I believe it is totally irresponsible to let a 12-year-old child ride the subway alone. Some point out that we overprotect our children and we do not allow them the opportunity to venture alone. Is that why so many of our children are abducted, raped, killed, or traumatized? But, I guess some of these are the same children we want to charge as adults if they do something wrong, or do something illegal. Sometimes, I think, do we have standards?
Some of our children really are "just children." They need their mommies to tuck them in at night and they need their daddies to say it is okay to be frightened of the dark or scared of the bogeyman. They need us-adults-to be adults and show them the way, guide them and protect them. Some children are mature for their ages and are very responsible. Some children have to be responsible because they have immature and irresponsible parents. But in a loving family, I think the answer should be no. It is not responsible to let a child, that young, ride the subway alone. I certainly would not let my 12-year-old child ride the subway alone-in any city!

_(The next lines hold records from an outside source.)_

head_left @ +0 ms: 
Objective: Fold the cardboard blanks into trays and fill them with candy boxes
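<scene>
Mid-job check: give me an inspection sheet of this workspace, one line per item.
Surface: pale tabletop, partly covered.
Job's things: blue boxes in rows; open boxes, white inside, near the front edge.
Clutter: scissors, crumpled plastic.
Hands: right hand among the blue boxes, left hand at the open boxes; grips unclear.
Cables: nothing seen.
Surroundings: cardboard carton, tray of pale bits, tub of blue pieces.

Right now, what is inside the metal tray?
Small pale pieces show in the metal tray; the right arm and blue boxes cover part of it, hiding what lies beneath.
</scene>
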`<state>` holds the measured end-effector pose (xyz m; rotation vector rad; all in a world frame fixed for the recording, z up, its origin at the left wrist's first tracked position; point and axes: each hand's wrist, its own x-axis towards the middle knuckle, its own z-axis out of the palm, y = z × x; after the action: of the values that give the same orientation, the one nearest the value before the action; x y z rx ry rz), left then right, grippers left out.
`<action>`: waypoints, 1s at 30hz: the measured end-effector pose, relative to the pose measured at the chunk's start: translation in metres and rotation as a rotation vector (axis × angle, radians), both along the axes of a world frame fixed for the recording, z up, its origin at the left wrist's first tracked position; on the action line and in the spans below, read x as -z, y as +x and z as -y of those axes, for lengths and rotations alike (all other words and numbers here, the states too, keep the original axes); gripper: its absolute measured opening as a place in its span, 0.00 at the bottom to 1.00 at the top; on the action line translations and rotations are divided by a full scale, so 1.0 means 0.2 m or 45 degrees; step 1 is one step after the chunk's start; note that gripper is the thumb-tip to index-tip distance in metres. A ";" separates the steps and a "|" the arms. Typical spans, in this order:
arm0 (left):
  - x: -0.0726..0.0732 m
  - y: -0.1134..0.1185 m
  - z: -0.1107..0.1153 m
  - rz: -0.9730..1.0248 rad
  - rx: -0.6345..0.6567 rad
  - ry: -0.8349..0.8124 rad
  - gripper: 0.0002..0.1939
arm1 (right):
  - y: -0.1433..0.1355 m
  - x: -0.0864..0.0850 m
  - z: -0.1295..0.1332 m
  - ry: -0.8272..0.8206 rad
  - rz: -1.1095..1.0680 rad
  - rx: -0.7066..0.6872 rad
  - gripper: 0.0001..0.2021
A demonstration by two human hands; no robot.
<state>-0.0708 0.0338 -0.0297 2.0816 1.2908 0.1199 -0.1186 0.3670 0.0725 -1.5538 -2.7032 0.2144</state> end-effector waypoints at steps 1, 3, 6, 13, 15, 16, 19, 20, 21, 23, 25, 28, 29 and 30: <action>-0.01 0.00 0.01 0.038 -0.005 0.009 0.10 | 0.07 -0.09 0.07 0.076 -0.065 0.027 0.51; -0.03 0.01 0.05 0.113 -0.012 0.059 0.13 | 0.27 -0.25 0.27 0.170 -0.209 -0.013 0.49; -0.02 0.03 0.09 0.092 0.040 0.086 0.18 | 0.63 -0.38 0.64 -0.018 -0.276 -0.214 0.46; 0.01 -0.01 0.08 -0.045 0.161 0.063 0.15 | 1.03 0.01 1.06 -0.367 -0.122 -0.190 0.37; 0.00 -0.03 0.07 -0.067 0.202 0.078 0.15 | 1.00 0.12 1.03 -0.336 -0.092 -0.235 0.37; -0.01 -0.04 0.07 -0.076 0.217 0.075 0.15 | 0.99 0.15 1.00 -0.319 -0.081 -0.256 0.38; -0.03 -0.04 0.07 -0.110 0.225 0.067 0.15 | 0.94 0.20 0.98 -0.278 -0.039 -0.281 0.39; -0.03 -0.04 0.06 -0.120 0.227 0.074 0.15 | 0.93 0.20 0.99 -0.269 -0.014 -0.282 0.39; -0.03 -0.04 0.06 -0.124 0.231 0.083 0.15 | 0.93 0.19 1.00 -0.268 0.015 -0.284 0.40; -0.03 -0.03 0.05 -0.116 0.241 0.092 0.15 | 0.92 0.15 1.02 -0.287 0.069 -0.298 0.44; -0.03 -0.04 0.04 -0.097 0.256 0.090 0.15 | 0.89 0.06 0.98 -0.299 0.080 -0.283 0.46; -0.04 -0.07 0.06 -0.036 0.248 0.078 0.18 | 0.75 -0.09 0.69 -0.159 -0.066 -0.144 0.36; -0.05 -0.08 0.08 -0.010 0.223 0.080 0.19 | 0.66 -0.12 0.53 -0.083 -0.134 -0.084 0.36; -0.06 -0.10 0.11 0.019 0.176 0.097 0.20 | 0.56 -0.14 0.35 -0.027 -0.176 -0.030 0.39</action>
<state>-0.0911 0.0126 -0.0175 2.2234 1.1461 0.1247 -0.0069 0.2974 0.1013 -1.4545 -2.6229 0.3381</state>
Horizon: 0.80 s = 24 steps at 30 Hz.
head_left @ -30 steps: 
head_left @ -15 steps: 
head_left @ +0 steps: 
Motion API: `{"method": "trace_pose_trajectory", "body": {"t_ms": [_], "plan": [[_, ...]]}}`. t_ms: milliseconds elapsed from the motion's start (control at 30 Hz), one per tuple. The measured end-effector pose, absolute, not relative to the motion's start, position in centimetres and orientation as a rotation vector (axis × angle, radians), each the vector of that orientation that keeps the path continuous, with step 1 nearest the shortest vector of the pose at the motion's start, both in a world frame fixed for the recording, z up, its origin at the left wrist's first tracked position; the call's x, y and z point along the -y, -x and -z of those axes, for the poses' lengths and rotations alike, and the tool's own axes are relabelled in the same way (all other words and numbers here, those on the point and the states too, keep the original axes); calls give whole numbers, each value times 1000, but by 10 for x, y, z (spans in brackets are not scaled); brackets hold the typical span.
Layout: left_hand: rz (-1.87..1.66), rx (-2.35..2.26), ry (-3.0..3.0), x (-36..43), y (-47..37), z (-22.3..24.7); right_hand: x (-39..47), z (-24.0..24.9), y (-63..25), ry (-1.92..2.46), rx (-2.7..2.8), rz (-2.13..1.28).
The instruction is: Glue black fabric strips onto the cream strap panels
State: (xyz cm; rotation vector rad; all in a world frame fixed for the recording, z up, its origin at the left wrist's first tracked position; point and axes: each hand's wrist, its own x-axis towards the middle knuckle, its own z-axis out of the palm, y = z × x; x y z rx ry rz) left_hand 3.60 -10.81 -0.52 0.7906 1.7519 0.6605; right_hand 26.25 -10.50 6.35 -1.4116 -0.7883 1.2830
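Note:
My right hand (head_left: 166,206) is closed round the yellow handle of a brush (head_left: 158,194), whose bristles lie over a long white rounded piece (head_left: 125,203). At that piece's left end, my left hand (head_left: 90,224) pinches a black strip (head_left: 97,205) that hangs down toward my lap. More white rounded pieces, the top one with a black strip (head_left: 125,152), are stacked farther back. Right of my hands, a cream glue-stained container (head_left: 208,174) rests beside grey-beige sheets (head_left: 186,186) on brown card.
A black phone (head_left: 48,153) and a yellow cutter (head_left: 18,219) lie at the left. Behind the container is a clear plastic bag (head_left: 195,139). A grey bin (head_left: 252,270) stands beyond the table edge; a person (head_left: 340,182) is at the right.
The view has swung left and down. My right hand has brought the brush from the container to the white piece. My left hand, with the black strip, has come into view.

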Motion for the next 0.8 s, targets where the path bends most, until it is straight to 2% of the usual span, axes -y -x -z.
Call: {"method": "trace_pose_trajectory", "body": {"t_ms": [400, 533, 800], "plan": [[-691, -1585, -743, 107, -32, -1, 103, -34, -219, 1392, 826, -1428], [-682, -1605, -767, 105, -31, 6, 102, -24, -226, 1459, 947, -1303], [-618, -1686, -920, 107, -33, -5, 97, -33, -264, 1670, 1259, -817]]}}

Some parents will argue that their child could and does ride the subway. Some parents argue that it's good for the child to explore and that we should trust that they will have good judgment and make good choices. Some people point out that we overprotect our children and we do not allow them the opportunity to venture alone. Fine, if you feel that way, but I don't believe that. And, I also love the responsible child. But what about the predators? What about the pedophiles? What about other children (gang-related, for example) that prey upon innocents? What about them?
Is that why so many of our children are abducted, raped, killed, or traumatized?Can that responsible child know how to handle these types of incidents/scenarios? Can you? I guess some of these are the same children we want to charge as adults if they do something wrong. What standards do we have? What's wrong with us? Can we provide safety for our children while riding public transportation?
If so, then yes, I agree, let them ride alone. I am very tired of people telling me we can't change the world. If we can't make our outdoors and our cities transportation systems safe for our children, then what can we change? And for those that feel we have overprotected our children, let them know that "that is okay to do." We are allowed, thank God, to overprotect them.
We're also allowed to over-provide for them. We are allowed to love them with all our might and we are allowed to ride the damned NYC subway with them!